Eso especulé mientras el tren se alejaba. Y se fue, con sus trofeos de la obra del día. Su madre estaría esperándolo en la puerta con la imaginaria música de pompas y circunstancias, como un guerrero de regreso a casa. Mi espíritu viajó con él, en el tren. Ahogándome en el reino de las resacas. Para no perderlo de vista llegar a la estación del tren, en Moreno. Yo también quería ver ese cartel que alguna vez frenó su camino. Conocí a su madre abrazándolo y a fuerza de lavado y cepillo, quitarle toda clase de parásitos y lamparones. Me llevé por delante un guisado de sobras en la hornalla, como única comida conquistada del día. Sentí vibrar esas ganas de ella de tirarse a la calle a gritar como loca por la amargura que disimulaba. Aprecié sus ganas de echarle tóxicos al refrito, de salir de tanta indecencia incorporada y encontrar un huequito propio, entre los absurdos de este mundo. Pero no lo haría. A pesar de los lamentos de la de cinco, con sus manitos sacudiéndose absurdas, incontenibles.

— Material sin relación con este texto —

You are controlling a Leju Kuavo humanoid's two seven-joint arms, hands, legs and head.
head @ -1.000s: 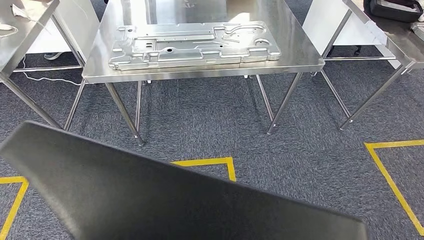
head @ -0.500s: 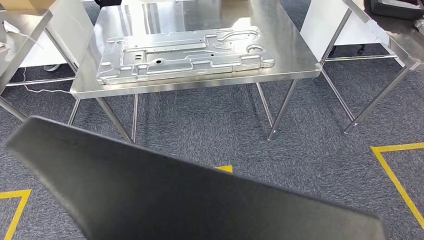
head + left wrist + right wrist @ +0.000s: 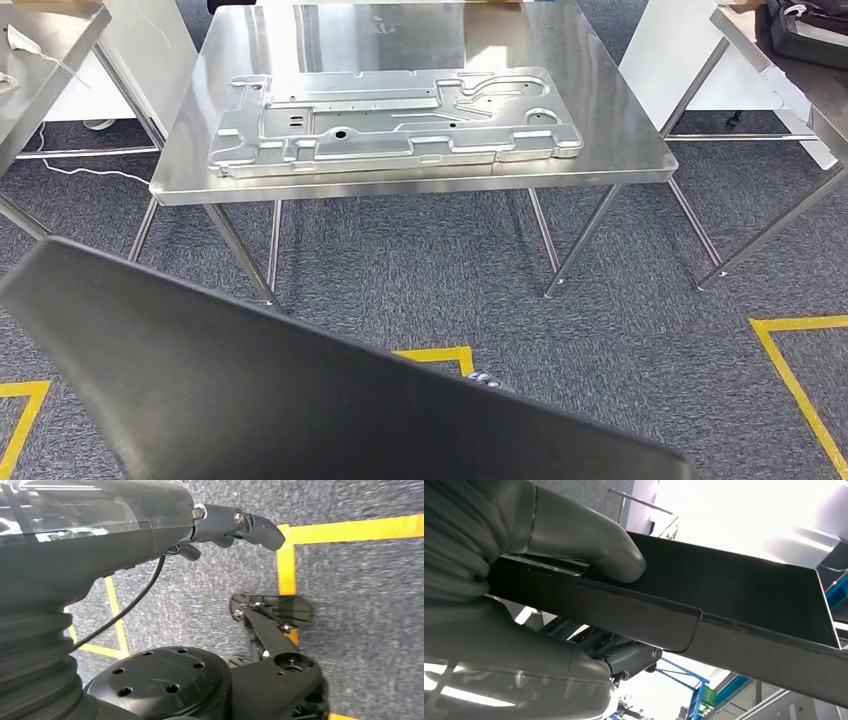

En cambio, ella quedaría mirando la gente pasar desde la puerta en la calle de tierra. Estaba atada a un tiempo empobrecido, recogiendo los recuerdos y los presentes junto al polvo acumulado sobre el piso conyugal. Quizás pensaría en su familia resignada al sin remedio, o en morir por ella, frente a un todo para que, si al fin y al cabo todo surgió de algunos revolcones que mejor olvidar. Era una criatura llena de sufrimientos, al que no le tenían permitido imaginar una historia diferente. En aquel momento, regresé al banco de la estación Caballito.
Vea Tío, ya no estaba allí. Manuel había regresado a la vida que asumiría soportar, pero con el ama colmada de fantasías acomodadas en sus sueños. En los impulsos de su sangre, llevaba el ángel de su madre y el sufrimiento por su hermana, la de cinco. Manuel, al que le arruinaron la edad del pavo y no tuvo tiempo de lidiar con el acné que nunca le llegó; llegó a Moreno con un carro cargado de sueños que no podría disfrutar. Manuel me dejó la presencia con un parche de pana en el ojo, y una condena a cadena perpetua por las estrecheses de mi vida donde no tenía espacio para acoplar a alguien como él. Abrió mis ojos, rompió mi alma, despertó en mi corazón. Al día siguiente, volví a la Estación Caballito. Pregunté por el tren a Moreno. La empresa esta de huelga, me dijeron.
Me senté en el mismo banco que el día anterior. Lleve un libro, papel y lápiz. Esperé hasta llegada la noche, pero Manuel no apareció.
En lo que quedaba de esa tarde, en la Estación Caballito; escribí esta historia.